The steady decline in offensive production along with poorer pitch framing has hurt Matt Wieters’ market, but he does have interest in him coming from the Baltimore Orioles, Washington Nationals and a tad from the Atlanta Braves.
Wieters had a disappointing 2016, with his OPS dropping for a second straight year after his fantastic 2014. However, his defense and pitch framing reaching an all-time low for him are doing more damage than anything else to his stock. Jason Castro, who is an inferior hitter, signed a three-year deal, the first catcher off the board with $8 million a season coming his way. Early expectation were for Wieters to get around $12-13 million a season on a three-year deal too, but teams might be going cold on him, or just don’t want to deal with the demands of Scott Boras, reportedly asking for what Wieters made last season ($15.8 million on a qualifying offer) over three years.
The Orioles obviously need a catcher and might bring him back, but they didn’t want to extend a qualifying offer worth $17.2 million to him this offseason. The Washington Nationals are also in the market for a starting catcher and could be in a position enabling them to spend a little bit more than others, hoping Wieters bounces back on both offense and defense, batting .243 with 17 home runs last season; not a disaster, but far less accurate than in the past.

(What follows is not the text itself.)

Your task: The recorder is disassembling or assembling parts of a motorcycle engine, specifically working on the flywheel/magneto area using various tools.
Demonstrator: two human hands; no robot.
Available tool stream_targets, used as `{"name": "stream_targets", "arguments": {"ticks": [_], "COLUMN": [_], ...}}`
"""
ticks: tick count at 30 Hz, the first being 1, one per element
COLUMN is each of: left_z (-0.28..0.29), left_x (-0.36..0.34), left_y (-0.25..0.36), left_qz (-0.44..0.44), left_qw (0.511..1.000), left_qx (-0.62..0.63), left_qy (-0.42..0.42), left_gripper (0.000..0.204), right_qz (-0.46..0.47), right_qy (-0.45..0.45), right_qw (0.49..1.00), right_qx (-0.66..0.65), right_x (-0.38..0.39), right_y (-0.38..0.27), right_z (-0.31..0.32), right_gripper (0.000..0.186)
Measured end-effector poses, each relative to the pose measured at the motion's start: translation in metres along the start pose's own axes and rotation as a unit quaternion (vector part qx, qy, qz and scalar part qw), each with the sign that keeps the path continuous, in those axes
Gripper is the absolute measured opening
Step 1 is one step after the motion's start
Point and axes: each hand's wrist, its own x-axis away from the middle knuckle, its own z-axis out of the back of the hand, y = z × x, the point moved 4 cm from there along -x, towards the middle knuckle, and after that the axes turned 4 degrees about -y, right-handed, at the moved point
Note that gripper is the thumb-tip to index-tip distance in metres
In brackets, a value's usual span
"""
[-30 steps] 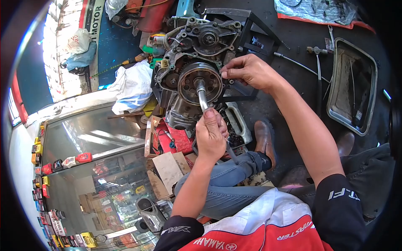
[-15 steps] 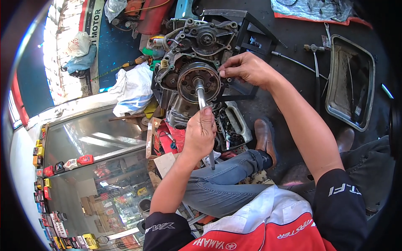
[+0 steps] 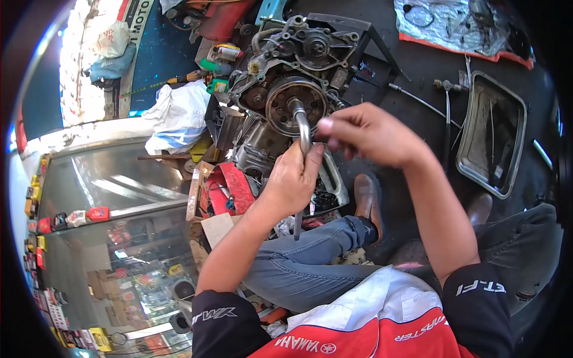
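A greasy engine block [image 3: 250, 77] sits ahead of me with its side open, showing a round flywheel [image 3: 279, 124]. The head of a bent metal socket wrench [image 3: 302, 126] meets the flywheel's centre. My left hand [image 3: 292, 179] is closed around the wrench, the thumb lying along it, and the wrench's lower end sticks out below the fist. My right hand [image 3: 382, 136] hovers just right of the wrench, apart from the engine. Its fingers are bent and smeared by motion, so whether they hold anything cannot be made out.
A black metal stand [image 3: 373, 42] is behind the engine. To the right lie a grimy metal tray [image 3: 504, 173] and a hose with a brass fitting [image 3: 446, 86]. A glass display case [image 3: 119, 179] stands left. A red container [image 3: 236, 185] is below the engine.
My right hand has come away from the flywheel's right rim and moved nearer to me. My left hand keeps its hold on the wrench. The view has shifted slightly.
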Motion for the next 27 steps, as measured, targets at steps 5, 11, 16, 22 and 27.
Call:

Once thing that might be worth monitoring is the news that Wieters injured his non-throwing arm at home this offseason. Nothing too serious, and it shouldn’t stop him from getting back to baseball in January or play in Spring training further down the line, but with teams following and noticing almost everything these days, who know if it’s not another reason the market is lukewarm at best right now for someone who might be considered the best catcher available right now.